Goth chanteuse Eva O. is perhaps best known for her contributions to the Rozz Williams version of Christian Death, though she also worked with several other bands and managed a solo career as well. Born Eva Ortiz, she grew up in a strongly Catholic military family, spending the majority of her childhood in Las Vegas. She had a troubled childhood and found solace in playing the guitar, eventually moving to Los Angeles to pursue rock & roll. In 1980, she founded a punky, all-female hard rock group called the Speed Queens, who were inspired in part by the Runaways. Wanting to take music more seriously than some of her bandmates, she soon left to form the Superheroines with bassist Jill Emery. This group earned a following on L.A.'s so-called death rock scene of the early '80s, which also included goth-flavored bands like .45 Grave and Christian Death.
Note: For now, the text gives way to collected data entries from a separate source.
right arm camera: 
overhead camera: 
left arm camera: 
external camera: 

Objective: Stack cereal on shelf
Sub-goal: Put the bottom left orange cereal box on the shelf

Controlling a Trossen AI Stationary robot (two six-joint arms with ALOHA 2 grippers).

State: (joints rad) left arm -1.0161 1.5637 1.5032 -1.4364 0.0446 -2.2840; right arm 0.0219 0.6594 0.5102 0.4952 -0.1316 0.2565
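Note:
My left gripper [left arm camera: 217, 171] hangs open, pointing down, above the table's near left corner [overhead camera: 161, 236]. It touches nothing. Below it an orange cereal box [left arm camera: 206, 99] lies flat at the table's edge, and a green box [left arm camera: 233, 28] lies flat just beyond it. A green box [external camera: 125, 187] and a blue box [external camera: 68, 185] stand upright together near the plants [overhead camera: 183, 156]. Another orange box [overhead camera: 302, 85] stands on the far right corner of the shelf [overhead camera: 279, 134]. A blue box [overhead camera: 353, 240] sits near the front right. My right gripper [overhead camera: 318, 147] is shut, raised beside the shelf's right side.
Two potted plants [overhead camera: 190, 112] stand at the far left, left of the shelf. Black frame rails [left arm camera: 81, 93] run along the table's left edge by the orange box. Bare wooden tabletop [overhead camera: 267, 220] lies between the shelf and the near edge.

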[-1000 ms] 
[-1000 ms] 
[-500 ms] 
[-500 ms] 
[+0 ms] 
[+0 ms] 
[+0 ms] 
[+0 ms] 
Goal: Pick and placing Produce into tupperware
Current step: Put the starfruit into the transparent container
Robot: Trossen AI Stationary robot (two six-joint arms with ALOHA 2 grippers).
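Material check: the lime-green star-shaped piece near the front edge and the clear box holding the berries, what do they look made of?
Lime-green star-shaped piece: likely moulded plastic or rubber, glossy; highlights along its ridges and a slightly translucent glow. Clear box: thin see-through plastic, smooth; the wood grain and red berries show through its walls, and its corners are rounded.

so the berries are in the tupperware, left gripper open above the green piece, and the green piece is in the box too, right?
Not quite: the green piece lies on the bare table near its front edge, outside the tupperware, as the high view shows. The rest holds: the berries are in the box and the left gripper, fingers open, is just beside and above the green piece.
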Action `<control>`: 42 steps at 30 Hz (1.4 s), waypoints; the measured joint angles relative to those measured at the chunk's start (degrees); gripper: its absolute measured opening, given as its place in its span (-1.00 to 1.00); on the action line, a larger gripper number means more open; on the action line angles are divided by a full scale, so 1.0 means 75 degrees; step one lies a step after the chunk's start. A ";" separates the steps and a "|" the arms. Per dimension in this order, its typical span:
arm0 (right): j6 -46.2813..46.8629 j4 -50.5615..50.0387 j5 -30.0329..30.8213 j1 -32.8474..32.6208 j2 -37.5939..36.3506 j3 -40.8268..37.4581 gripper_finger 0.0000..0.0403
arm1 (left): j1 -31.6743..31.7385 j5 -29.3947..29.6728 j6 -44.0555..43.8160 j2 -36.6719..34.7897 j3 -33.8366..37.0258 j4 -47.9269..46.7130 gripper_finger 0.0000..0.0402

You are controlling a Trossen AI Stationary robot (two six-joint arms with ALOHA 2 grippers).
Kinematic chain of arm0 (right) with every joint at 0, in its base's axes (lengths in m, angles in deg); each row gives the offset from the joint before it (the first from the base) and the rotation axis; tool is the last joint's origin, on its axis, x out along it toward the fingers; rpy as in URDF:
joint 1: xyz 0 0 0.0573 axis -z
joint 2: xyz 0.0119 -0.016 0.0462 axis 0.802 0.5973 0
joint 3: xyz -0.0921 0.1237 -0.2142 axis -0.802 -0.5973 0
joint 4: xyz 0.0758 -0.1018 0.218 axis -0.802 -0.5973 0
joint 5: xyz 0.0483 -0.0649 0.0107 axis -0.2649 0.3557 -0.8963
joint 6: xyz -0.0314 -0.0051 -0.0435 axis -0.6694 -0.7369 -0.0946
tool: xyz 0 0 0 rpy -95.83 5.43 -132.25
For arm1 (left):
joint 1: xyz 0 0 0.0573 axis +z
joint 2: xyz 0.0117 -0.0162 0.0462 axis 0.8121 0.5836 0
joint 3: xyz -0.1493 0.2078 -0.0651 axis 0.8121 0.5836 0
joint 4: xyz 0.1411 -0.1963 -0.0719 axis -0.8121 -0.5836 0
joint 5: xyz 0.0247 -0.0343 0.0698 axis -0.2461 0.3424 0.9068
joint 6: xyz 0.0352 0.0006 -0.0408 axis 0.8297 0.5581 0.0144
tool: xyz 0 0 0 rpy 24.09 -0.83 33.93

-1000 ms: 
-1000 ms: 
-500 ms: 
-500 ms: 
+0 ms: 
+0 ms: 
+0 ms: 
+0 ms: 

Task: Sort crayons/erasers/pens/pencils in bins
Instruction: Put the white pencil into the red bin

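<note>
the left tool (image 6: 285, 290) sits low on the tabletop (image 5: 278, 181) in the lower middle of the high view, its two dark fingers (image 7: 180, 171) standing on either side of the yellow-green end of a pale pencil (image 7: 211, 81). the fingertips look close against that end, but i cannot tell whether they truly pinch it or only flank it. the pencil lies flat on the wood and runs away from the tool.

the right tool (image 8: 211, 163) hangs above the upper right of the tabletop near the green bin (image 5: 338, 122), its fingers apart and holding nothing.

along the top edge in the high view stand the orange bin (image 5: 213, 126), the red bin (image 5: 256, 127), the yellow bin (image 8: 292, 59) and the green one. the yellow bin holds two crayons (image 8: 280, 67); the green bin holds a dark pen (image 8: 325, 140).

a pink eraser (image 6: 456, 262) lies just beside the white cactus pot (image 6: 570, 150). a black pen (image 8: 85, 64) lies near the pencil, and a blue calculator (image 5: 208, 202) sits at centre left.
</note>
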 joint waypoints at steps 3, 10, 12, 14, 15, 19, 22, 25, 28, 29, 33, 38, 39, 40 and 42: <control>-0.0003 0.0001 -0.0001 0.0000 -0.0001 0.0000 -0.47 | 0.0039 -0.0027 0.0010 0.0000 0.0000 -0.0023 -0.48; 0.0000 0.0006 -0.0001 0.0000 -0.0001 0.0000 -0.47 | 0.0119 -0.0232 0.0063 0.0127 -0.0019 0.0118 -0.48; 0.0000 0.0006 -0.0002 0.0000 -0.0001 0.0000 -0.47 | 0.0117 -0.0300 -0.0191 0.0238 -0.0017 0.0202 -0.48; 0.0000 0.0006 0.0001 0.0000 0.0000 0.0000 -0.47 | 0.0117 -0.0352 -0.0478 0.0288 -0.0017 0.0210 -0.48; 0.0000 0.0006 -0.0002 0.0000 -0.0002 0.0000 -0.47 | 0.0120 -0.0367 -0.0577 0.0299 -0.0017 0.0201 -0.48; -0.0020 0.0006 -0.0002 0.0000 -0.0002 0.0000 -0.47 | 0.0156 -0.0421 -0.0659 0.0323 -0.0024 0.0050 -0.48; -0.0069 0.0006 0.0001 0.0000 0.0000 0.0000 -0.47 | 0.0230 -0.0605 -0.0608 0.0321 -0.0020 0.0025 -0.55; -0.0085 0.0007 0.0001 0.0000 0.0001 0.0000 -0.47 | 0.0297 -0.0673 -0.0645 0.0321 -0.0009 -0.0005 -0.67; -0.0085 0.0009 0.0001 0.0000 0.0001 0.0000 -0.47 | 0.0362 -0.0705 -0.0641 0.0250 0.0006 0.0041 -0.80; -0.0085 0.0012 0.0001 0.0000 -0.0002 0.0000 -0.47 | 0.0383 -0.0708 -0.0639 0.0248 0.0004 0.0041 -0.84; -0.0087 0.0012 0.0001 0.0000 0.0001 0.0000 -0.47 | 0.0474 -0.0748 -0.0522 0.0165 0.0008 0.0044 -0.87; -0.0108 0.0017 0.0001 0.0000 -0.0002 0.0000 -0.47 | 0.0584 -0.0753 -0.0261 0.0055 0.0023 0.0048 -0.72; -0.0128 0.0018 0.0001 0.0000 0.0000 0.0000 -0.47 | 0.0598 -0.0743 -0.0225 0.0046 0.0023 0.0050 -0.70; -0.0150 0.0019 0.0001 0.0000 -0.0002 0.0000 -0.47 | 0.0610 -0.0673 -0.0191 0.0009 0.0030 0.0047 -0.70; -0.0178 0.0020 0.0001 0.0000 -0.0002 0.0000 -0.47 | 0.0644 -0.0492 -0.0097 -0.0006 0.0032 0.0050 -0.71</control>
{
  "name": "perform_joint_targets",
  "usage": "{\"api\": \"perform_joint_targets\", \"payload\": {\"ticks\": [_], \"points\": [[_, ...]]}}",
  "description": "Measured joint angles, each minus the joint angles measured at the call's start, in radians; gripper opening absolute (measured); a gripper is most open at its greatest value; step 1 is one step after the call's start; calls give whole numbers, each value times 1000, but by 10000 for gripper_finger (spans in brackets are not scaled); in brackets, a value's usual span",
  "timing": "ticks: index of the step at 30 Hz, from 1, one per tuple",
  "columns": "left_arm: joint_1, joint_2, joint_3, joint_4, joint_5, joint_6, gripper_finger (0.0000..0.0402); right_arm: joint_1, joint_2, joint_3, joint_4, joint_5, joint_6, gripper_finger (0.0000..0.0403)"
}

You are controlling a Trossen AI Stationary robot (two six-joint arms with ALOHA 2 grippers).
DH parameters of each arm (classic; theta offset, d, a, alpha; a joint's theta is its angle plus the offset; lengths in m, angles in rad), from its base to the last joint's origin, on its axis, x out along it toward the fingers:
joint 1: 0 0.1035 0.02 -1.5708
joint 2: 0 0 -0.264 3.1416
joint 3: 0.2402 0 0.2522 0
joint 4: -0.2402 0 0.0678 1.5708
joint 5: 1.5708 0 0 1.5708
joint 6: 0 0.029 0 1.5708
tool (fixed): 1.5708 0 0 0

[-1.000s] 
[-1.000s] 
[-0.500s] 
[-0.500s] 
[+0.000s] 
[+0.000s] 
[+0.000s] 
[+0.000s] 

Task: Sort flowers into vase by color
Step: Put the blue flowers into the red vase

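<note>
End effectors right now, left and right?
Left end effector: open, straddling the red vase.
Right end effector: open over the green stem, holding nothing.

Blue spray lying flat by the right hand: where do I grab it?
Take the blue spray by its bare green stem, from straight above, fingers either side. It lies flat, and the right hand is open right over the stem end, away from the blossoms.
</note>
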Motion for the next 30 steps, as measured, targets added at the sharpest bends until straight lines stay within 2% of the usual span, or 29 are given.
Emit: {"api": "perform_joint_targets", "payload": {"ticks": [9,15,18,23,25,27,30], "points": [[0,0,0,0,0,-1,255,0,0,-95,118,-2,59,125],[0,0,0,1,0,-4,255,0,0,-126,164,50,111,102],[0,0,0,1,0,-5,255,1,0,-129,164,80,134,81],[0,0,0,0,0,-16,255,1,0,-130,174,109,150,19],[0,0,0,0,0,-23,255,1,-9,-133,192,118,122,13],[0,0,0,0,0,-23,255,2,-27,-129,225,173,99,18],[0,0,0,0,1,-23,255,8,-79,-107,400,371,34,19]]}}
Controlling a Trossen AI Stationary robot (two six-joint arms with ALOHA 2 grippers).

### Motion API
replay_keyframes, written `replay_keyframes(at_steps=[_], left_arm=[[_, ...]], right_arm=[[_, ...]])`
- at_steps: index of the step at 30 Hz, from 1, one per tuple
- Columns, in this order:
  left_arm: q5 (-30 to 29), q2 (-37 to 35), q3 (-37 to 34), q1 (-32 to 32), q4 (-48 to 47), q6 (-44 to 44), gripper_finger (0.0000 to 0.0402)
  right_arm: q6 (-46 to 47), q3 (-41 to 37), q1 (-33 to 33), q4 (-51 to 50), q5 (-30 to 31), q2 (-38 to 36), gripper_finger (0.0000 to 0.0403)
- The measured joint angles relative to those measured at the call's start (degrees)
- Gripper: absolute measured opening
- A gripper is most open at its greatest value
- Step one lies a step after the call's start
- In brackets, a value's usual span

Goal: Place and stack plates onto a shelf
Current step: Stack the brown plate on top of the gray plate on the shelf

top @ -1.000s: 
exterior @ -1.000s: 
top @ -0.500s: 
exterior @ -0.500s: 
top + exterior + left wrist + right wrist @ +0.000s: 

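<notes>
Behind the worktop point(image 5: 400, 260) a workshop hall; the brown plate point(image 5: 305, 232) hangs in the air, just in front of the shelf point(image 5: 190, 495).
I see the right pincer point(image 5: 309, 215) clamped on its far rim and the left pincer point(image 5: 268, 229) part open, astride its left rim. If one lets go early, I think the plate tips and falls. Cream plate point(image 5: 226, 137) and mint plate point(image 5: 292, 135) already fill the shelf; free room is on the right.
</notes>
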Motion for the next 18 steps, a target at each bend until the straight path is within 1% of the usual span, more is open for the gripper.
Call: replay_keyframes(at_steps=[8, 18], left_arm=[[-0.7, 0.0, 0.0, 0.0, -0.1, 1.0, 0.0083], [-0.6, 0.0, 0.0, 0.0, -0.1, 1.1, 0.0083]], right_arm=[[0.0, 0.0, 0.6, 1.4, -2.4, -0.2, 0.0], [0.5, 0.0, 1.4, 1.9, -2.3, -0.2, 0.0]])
In fact, the Superheroines made their recorded debut alongside those bands on 1981's Hell Comes to Your House compilation, and O. supplied the female backing vocals on Christian Death's debut album, Only Theatre of Pain.
The Superheroines recorded two albums of their own, Cry for Help and Souls That Save, for the small local label Bemis Brain over 1982-1983. A third album was begun but never completed, and O. officially disbanded the Superheroines in 1987, when she married original (and, by this time, former) Christian Death singer Rozz Williams. The couple moved to San Francisco and started the goth rock outfit Shadow Project, moving the group back to Los Angeles in 1990. In the meantime, Williams -- who'd founded Christian Death but left in 1985 -- revived the name to compete with the current version of Christian Death, and made O. the guitarist and female vocalist.
Thanks to those two projects, O.'s recorded legacy expanded substantially in the early '90s. Shadow Project issued two studio albums (1991's Shadow Project and 1992's Dreams for the Dying) plus a live set, In Tuned Out; the Williams-led Christian Death, meanwhile, released an album of re-recordings of early material, The Iron Mask, plus two albums of new material, 1993's Path of Sorrows and 1994's The Rage of Angels. Around this time, O. grew interested in a solo career, and to help grease the skids, Cleopatra issued the 1993 career retrospective Past Time, which featured material from her days with the Speed Queens, the Superheroines, and Christian Death, as well as three new solo songs.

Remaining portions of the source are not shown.